One of the newest and most highly anticipated children’s museums in the country, the Cayton Childrens’ Museum at Santa Monica Place, opened its doors to the public just seven months ago, in June 2019. The first museum of its kind in Los Angeles, The Cayton offers 21,000 square feet of “discovery-based” exhibits, hands-on learning, public programs, workshops, classes, camps, and arts and cultural activities for children ages 0-10.

The Cayton’s roots are embedded in a small Jewish children’s museum, known as My Jewish Discovery, which was housed in the Westside Jewish Community Center. That enterprise eventually became The Zimmer Museum, which lived for 20 years in the Jewish Federation of Los Angeles building. And while The Cayton, the newest iteration of this one-of-a-kind museum, is no longer housed in a Jewish-auspice building, as Esther Netter, Chief Executive Officer of The Cayton asserts, “derech eretz and menschlekeit remain a central part of the guiding philosophy of the space.”

“Children’s museums are places of gathering, places where havurot can organically form, places where families come on weekends to learn and socialize,” Netter said. “And we knew that in order to keep evolving, we needed to think about widening our tent for those gatherings.”

“Our programming is diverse,” she added, “reflecting the population that frequents the Museum. “In addition to events for the major Jewish chagim, we have programming on Dia de los Muertos, Juneteenth, Black History Month, Diwali, and many other intercultural events.”
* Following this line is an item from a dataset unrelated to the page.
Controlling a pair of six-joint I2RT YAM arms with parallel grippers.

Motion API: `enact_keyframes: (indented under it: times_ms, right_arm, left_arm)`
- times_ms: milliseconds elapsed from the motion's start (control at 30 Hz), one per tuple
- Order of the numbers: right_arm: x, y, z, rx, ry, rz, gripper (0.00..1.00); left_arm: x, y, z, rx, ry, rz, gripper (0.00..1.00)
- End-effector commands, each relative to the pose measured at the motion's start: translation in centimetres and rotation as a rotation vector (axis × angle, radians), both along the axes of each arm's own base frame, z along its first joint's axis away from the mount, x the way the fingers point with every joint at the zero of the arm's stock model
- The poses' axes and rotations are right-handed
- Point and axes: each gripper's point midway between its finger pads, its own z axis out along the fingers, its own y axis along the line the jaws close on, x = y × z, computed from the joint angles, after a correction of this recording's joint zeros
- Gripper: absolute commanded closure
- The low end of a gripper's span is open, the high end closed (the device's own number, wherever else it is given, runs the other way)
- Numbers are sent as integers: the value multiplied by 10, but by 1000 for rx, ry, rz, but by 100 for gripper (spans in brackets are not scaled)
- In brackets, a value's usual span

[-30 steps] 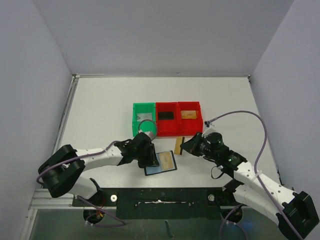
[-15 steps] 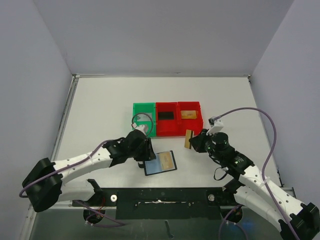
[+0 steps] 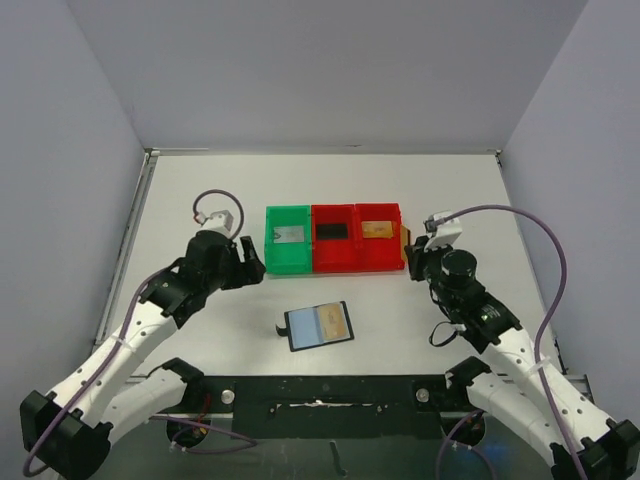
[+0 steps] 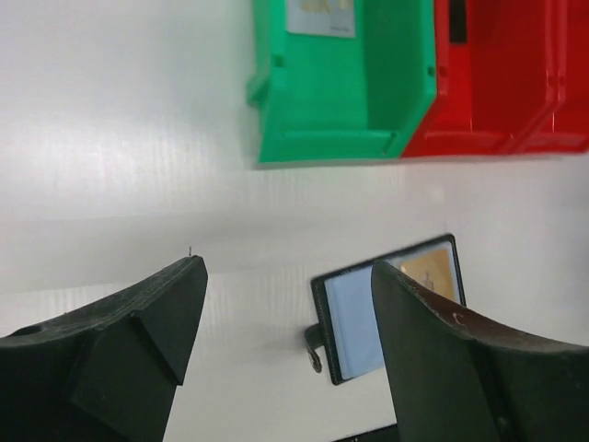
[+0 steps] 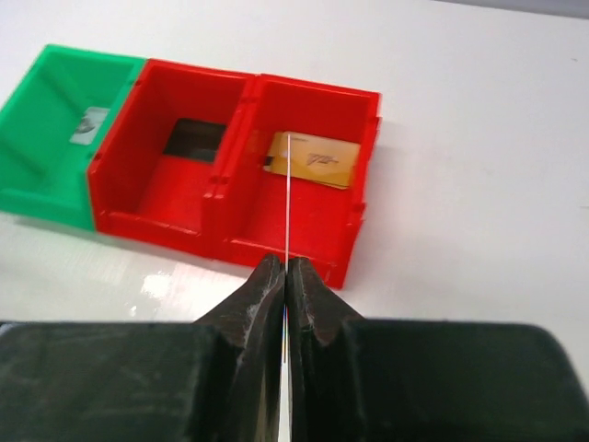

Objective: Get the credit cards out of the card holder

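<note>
The black card holder (image 3: 318, 326) lies open on the table, and a gold card (image 3: 336, 321) shows in its bluish pocket. My left gripper (image 3: 248, 263) is open and empty, left of the green bin (image 3: 288, 252). In its wrist view the card holder (image 4: 354, 322) lies past the fingers (image 4: 175, 295). My right gripper (image 3: 410, 252) is shut on a thin credit card (image 5: 287, 198), seen edge-on, beside the right red bin (image 3: 380, 255). A grey card (image 3: 290, 234), a black card (image 3: 332, 231) and a gold card (image 5: 313, 158) lie in the bins.
The three joined bins, green then two red (image 5: 156, 198), stand in a row mid-table. White walls enclose the table on three sides. A black rail (image 3: 320, 392) with the arm bases runs along the near edge.
My left gripper has pulled away from the card holder, up and to the left, and opened. My right gripper has carried its card up to the right red bin.
</note>
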Motion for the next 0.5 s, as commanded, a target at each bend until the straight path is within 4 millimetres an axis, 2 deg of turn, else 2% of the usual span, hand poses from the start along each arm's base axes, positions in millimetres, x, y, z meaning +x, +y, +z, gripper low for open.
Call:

Netter explained that for each program and exhibit created at the Cayton, the educational and artistic team asks, “Is this mission-aligned?” What they’re really asking is, “How does this exhibit or program teach kids and families how to be one’s best?”
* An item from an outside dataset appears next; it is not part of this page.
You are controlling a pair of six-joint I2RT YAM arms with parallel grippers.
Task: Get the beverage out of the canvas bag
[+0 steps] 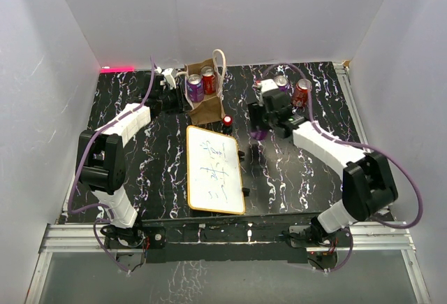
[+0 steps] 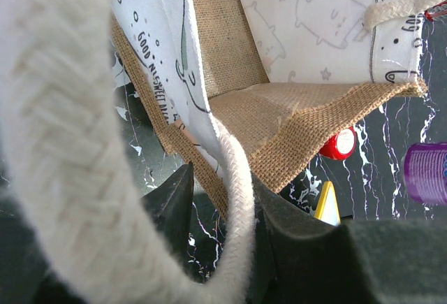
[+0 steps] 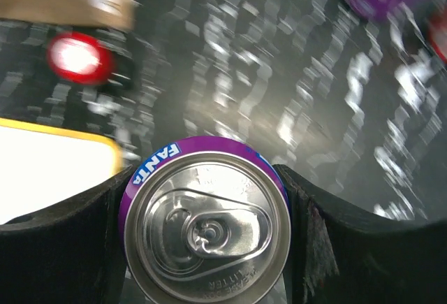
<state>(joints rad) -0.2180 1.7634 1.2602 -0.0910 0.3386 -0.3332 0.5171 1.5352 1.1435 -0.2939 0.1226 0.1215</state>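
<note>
The tan canvas bag stands at the back of the table, with a purple can and a red can upright inside it. My left gripper sits at the bag's left side, shut on its cream rope handle; the bag's burlap wall fills that view. Right of the bag, my right gripper is shut on a purple Fanta can, its fingers pressed on both sides of the can, above the table.
A yellow-framed whiteboard lies in the middle of the table. A small red-capped object stands just in front of the bag. Two more cans stand at the back right. White walls enclose the table.
</note>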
“The idea of ‘being one’s best’ is really the underlying premise for the 613 mitzvot,” Netter added. “Our Jewish spirit exists in our commitment to teach the values we're teaching, to be an open tent of welcoming and gathering throughout the calendar year, and to acknowledge and celebrate the 30 years of Jewish community that started in that small space so long ago.”

Netter pointed to the oversized mezuzah which sits at the front door of the Museum. Sponsored by one of the Museum’s funders, she explained that the mezuzah marks a portal, symbolic of the Museum’s connection to the past, present and future.
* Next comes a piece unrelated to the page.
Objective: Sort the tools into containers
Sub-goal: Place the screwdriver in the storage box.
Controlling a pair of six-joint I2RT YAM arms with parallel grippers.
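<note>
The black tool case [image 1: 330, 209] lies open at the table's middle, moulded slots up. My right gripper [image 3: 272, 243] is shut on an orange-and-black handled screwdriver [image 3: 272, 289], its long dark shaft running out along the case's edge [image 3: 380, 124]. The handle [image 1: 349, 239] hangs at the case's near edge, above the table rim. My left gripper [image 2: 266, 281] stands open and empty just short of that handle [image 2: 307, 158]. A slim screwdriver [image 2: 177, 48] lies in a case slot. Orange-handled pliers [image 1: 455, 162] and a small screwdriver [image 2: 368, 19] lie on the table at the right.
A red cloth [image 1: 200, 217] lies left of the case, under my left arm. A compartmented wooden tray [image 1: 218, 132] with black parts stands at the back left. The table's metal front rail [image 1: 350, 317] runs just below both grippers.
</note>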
Similarly, there’s an artistic interpretation of the Kotel, The Western Wall, known as the Wishing Wall at the Cayton, constructed in part with Jerusalem stone. Created “with inspiration from many cultures, sacred spaces, sites, and memorials throughout the world,” this exhibit encourages visitors to draw and write their own wishes, ideas, and thoughts to add to the Wall.

In many ways, these expressions are symbolic of the way our community is changing and growing to include influences from myriad cultures that now inform the Jewish American family’s experience.

“The Jewish family is changing,” Netter said, “and so we ask ourselves, ‘How can we use our communal places of gathering in innovative ways that open our tent to all kinds of families?”